Though this part of the program would not, and should not, take the place of people starting their own businesses, it might give some people some very practical, well-rounded experience in all aspects of starting their own businesses down the road. I’ve wondered sometimes if so many small businesses fail simply because their owners are unskilled in managing one aspect of the business or another.
This initial training might be a significant boost to many, becoming a way to help many come up with more stable businesses of their own further down the road without actually having to go back to school to learn how. (And going back to school typically requires a lot of financial aid, too. That’s more money that the government could save, and stretch out the value of other financial aid funds too.)
Volunteer “Temp” Work
If someone lost his or her job, he or she could immediately get connected with the volunteer club and start earning some benefits right away. This could be doing something they might have had an interest in but didn’t have enough experience to get a regular job doing it. Volunteering through the club (just like temping does now) might also be a great way to learn or demonstrate skills and get noticed by companies that wanted to hire people.
Volunteer System Taxes
“Income” that volunteers earned through the “Club” could be tax-free (or feel like it, at least). Perhaps one-fifth of the volunteer work force coordinated by the club could be directed to do things that would help the government or do things the government currently farms out to independent contractors.

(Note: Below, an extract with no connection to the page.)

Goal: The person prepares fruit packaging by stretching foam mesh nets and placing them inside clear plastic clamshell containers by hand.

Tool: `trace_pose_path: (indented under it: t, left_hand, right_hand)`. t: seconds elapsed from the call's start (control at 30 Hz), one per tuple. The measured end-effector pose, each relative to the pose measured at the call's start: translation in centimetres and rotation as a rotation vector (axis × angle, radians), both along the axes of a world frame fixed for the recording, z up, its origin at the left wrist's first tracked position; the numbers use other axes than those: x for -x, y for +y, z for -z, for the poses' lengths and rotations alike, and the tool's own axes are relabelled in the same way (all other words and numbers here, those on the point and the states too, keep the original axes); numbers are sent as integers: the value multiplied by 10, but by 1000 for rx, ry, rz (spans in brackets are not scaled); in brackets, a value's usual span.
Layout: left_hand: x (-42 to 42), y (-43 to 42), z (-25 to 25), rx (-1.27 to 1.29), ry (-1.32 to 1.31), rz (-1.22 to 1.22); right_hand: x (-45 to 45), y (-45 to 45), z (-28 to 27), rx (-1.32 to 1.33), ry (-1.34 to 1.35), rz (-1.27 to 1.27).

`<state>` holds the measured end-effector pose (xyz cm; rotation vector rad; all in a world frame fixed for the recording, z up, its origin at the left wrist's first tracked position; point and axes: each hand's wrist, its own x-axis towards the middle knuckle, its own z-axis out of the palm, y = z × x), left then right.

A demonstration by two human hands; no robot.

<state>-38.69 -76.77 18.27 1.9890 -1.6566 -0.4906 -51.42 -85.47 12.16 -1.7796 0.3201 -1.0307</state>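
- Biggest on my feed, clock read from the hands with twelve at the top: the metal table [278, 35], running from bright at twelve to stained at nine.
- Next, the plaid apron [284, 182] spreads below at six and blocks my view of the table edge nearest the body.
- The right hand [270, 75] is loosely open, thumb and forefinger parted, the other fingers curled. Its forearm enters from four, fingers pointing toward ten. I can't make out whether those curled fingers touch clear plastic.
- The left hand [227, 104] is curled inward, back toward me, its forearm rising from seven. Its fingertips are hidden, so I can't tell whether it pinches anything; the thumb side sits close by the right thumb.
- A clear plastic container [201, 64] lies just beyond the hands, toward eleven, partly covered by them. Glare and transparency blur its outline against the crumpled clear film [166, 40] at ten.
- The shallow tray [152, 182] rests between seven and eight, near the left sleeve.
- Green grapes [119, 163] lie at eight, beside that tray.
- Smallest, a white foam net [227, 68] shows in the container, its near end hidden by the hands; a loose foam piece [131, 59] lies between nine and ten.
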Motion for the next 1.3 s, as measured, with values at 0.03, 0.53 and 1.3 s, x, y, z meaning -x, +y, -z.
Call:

Maybe money that would have been paid out to independent contractors but was done by volunteers instead could be put directly into the club’s coffers and divided among the volunteers according to their volunteer-hour value.
One-fifth of all volunteer force hours, used to provide for government needs, might be considered “payment of taxes” for the whole group.
I know this from observing the situation of a friend of mine: The current system of requiring the poor to pay taxes on any bartering they do is a severe hardship for some. I know, because I tried to do taxes one year for my friend Rosana when the only income she had would have been considered “self-employment” (doing odd jobs for people or something).
Even people who make less than $1000 per year are required to pay self-employment taxes, according to what I understand the tax booklets to say.
If you don’t have any money, and the only “income” you got was in the form of barter (meals, a place to stay, or whatever), how are the poor supposed to pay their taxes without trying to borrow money they may not ever be able to afford to pay back once they got it? Though this is not true for all of them, their only friends might be homeless people or others without any money themselves.
I think we need a better way of helping our poor. Just giving them money or health care services without requiring anything in return doesn’t help them in the long run. We all need to be contributing members of society, according to our own abilities.